== Exercise description ==
Repeat the data word for word, excluding every picture.

Data extract section start

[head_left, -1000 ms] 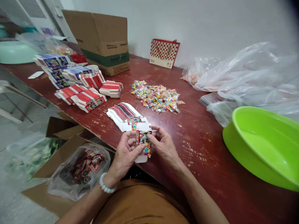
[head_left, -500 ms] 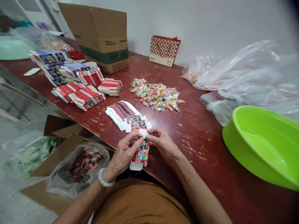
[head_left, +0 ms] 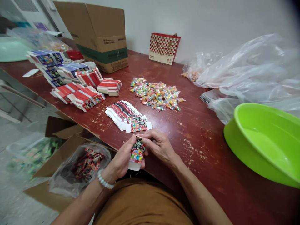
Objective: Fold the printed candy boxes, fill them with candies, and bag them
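A small printed candy box [head_left: 137,152], red and black with a white flap at its lower end, is between my hands at the table's near edge. My left hand [head_left: 123,157] wraps round its side, wearing a pale bead bracelet. The fingers of my right hand [head_left: 158,145] pinch the box's top end, where the flap looks folded over. Just beyond lies a fanned stack of flat box blanks [head_left: 125,114] in red, black and white. Farther back spreads a pile of wrapped candies [head_left: 159,95].
Bundles of red [head_left: 86,97] and blue [head_left: 50,59] boxes stand at left before a large carton [head_left: 105,40]. A green basin [head_left: 236,131] and plastic bags [head_left: 246,72] occupy the right. Below the table edge, an open carton holds a bag of red packets [head_left: 89,164]. A checkered paper bag [head_left: 162,48] stands behind.
The white flap at the box's top end has been folded down. My left hand has shifted from the top to grip the box's side; my right hand stays at the top.
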`<action>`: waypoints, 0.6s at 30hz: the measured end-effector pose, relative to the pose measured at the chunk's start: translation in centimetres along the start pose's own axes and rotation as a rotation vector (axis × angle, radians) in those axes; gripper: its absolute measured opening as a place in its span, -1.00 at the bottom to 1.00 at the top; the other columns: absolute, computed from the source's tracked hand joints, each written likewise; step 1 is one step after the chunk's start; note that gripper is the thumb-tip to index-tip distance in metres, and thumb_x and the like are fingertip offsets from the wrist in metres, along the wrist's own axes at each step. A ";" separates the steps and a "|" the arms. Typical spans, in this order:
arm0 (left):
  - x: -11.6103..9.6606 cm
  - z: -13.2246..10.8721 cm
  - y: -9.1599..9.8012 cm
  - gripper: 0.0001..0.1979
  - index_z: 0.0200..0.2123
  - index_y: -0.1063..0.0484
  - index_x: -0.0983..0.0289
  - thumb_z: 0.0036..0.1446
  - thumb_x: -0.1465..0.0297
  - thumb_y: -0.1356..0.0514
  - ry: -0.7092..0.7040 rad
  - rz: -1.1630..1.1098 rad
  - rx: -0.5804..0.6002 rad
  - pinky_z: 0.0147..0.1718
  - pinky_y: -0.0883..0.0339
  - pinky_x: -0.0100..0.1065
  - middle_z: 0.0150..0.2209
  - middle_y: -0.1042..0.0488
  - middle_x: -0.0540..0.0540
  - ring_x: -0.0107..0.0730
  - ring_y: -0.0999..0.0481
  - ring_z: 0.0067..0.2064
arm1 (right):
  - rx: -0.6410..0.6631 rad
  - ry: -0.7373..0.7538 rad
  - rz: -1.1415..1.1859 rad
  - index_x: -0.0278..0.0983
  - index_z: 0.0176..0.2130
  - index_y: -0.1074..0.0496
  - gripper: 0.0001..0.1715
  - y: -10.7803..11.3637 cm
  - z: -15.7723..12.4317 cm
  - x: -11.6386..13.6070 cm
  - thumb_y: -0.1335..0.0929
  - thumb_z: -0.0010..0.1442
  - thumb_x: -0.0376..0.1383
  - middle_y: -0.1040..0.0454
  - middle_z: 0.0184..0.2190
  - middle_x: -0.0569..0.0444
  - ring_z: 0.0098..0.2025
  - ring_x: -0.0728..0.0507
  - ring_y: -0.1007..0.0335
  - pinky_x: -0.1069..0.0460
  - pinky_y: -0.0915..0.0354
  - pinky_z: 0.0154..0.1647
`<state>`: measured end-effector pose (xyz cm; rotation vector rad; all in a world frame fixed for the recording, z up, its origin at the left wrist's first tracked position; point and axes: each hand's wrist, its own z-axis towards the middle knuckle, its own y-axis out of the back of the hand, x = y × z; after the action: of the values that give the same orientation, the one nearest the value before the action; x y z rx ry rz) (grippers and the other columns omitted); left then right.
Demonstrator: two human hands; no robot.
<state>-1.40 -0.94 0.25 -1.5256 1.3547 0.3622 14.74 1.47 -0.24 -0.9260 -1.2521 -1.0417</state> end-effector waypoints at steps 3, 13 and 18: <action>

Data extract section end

== Answer space ==
[head_left, -1000 ms] 
[head_left, -500 ms] 
[head_left, +0 ms] 
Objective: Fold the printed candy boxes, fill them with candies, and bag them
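A small printed candy box [head_left: 137,152], red and black with a white flap at its lower end, is between my hands at the table's near edge. My left hand [head_left: 123,157] wraps round its side, wearing a pale bead bracelet. The fingers of my right hand [head_left: 158,145] pinch the box's top end, where the flap looks folded over. Just beyond lies a fanned stack of flat box blanks [head_left: 125,114] in red, black and white. Farther back spreads a pile of wrapped candies [head_left: 159,95].
Bundles of red [head_left: 86,97] and blue [head_left: 50,59] boxes stand at left before a large carton [head_left: 105,40]. A green basin [head_left: 236,131] and plastic bags [head_left: 246,72] occupy the right. Below the table edge, an open carton holds a bag of red packets [head_left: 89,164]. A checkered paper bag [head_left: 162,48] stands behind.
The white flap at the box's top end has been folded down. My left hand has shifted from the top to grip the box's side; my right hand stays at the top.
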`<action>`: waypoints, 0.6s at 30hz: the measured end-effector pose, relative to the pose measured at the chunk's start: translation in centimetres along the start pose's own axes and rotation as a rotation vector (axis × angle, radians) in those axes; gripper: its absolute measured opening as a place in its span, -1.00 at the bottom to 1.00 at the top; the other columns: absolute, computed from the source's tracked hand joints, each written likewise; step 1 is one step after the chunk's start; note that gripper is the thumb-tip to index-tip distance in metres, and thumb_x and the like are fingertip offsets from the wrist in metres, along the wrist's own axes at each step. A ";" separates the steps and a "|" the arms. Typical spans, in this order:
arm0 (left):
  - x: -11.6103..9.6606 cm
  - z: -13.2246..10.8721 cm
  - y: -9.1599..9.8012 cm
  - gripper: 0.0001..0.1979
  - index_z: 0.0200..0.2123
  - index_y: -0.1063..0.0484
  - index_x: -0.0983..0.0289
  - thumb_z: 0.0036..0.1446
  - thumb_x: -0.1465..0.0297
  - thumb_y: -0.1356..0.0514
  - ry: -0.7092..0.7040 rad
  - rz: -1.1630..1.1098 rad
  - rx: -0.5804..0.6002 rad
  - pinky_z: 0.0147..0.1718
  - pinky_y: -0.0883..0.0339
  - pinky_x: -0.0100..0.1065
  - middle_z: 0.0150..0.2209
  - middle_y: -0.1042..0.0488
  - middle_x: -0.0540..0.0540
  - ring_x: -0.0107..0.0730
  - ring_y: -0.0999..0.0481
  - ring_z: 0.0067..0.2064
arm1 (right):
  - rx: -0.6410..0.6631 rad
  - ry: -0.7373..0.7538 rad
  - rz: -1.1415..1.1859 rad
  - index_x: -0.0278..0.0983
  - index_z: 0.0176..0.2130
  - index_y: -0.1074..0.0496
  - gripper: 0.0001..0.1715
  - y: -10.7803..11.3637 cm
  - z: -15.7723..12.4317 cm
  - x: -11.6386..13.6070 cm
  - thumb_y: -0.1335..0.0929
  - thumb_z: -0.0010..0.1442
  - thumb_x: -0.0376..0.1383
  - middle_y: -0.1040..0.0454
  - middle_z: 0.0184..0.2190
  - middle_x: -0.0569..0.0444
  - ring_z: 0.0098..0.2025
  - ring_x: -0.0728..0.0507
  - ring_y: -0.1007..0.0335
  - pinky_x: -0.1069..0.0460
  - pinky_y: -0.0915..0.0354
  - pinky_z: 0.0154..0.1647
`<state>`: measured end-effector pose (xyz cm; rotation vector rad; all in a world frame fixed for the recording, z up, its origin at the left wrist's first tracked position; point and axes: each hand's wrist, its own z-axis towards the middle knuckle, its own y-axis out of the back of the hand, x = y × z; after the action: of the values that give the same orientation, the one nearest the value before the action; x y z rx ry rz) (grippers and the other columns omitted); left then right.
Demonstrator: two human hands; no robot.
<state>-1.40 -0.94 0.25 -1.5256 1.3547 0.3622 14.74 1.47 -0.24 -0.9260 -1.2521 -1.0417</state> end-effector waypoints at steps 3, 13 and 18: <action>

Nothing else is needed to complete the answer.